WHAT THE TASK REQUIRES:
Exactly as shown, give the full listing again.
##### DATA #####
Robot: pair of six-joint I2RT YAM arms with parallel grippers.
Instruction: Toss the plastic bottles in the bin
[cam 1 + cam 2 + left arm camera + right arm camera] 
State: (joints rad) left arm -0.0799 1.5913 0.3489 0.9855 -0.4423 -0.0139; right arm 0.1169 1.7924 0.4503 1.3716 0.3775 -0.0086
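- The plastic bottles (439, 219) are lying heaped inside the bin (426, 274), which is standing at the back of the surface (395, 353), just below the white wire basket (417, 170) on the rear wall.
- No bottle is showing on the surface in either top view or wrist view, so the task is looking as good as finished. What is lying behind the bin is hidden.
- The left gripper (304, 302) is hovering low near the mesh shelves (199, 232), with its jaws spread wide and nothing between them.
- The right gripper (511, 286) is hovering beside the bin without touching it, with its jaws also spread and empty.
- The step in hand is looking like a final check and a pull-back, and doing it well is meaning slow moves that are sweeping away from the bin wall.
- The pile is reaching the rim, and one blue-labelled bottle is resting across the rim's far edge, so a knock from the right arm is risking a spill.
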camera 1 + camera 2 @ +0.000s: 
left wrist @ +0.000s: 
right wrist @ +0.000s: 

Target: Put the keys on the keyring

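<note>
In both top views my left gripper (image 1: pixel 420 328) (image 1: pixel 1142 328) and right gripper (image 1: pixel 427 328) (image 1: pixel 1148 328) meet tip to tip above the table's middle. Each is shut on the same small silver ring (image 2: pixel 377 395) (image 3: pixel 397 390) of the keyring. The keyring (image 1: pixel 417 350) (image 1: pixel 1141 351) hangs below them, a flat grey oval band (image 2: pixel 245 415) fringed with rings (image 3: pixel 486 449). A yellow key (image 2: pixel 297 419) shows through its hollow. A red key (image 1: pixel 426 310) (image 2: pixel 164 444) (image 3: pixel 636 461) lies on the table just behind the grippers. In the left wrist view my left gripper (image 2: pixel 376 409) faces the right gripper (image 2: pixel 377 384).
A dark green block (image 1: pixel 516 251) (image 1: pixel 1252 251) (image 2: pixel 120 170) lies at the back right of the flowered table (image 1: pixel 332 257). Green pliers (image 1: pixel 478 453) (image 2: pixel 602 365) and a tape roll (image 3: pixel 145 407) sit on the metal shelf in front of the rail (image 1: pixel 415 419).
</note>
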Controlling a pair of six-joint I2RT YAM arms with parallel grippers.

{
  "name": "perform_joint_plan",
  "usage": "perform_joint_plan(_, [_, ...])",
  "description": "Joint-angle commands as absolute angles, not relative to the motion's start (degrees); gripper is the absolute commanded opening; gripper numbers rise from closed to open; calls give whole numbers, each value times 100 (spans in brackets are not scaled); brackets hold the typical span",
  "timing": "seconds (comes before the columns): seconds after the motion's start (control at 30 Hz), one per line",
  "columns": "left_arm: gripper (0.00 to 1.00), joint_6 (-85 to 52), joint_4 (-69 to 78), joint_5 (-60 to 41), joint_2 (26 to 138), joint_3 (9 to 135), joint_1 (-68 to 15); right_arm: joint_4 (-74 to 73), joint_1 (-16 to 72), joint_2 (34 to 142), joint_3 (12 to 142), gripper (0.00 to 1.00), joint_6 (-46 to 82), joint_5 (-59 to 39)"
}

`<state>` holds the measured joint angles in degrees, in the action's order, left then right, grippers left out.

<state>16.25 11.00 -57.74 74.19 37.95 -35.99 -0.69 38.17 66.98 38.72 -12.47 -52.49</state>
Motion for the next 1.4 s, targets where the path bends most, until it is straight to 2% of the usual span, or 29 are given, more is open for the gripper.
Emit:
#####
SOLUTION TO THIS TASK:
Robot: pair of six-joint I2RT YAM arms with parallel grippers.
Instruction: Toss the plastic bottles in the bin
[cam 1 + cam 2 + left arm camera + right arm camera] 
State: (joints rad) left arm -0.0799 1.5913 0.3489 0.9855 -0.4423 -0.0139; right arm 0.1169 1.7924 0.4503 1.3716 0.3775 -0.0086
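- The plastic bottles (439, 219) are lying heaped inside the bin (426, 274), which is standing at the back of the surface (395, 353), just below the white wire basket (417, 170) on the rear wall.
- No bottle is showing on the surface in either top view or wrist view, so the task is looking as good as finished. What is lying behind the bin is hidden.
- The left gripper (304, 302) is hovering low near the mesh shelves (199, 232), with its jaws spread wide and nothing between them.
- The right gripper (511, 286) is hovering beside the bin without touching it, with its jaws also spread and empty.
- The step in hand is looking like a final check and a pull-back, and doing it well is meaning slow moves that are sweeping away from the bin wall.
- The pile is reaching the rim, and one blue-labelled bottle is resting across the rim's far edge, so a knock from the right arm is risking a spill.
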camera 1 + camera 2 @ +0.000s: 
left wrist @ +0.000s: 
right wrist @ +0.000s: 

Target: Put the keys on the keyring

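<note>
In both top views my left gripper (image 1: pixel 420 328) (image 1: pixel 1142 328) and right gripper (image 1: pixel 427 328) (image 1: pixel 1148 328) meet tip to tip above the table's middle. Each is shut on the same small silver ring (image 2: pixel 377 395) (image 3: pixel 397 390) of the keyring. The keyring (image 1: pixel 417 350) (image 1: pixel 1141 351) hangs below them, a flat grey oval band (image 2: pixel 245 415) fringed with rings (image 3: pixel 486 449). A yellow key (image 2: pixel 297 419) shows through its hollow. A red key (image 1: pixel 426 310) (image 2: pixel 164 444) (image 3: pixel 636 461) lies on the table just behind the grippers. In the left wrist view my left gripper (image 2: pixel 376 409) faces the right gripper (image 2: pixel 377 384).
A dark green block (image 1: pixel 516 251) (image 1: pixel 1252 251) (image 2: pixel 120 170) lies at the back right of the flowered table (image 1: pixel 332 257). Green pliers (image 1: pixel 478 453) (image 2: pixel 602 365) and a tape roll (image 3: pixel 145 407) sit on the metal shelf in front of the rail (image 1: pixel 415 419).
</note>
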Controlling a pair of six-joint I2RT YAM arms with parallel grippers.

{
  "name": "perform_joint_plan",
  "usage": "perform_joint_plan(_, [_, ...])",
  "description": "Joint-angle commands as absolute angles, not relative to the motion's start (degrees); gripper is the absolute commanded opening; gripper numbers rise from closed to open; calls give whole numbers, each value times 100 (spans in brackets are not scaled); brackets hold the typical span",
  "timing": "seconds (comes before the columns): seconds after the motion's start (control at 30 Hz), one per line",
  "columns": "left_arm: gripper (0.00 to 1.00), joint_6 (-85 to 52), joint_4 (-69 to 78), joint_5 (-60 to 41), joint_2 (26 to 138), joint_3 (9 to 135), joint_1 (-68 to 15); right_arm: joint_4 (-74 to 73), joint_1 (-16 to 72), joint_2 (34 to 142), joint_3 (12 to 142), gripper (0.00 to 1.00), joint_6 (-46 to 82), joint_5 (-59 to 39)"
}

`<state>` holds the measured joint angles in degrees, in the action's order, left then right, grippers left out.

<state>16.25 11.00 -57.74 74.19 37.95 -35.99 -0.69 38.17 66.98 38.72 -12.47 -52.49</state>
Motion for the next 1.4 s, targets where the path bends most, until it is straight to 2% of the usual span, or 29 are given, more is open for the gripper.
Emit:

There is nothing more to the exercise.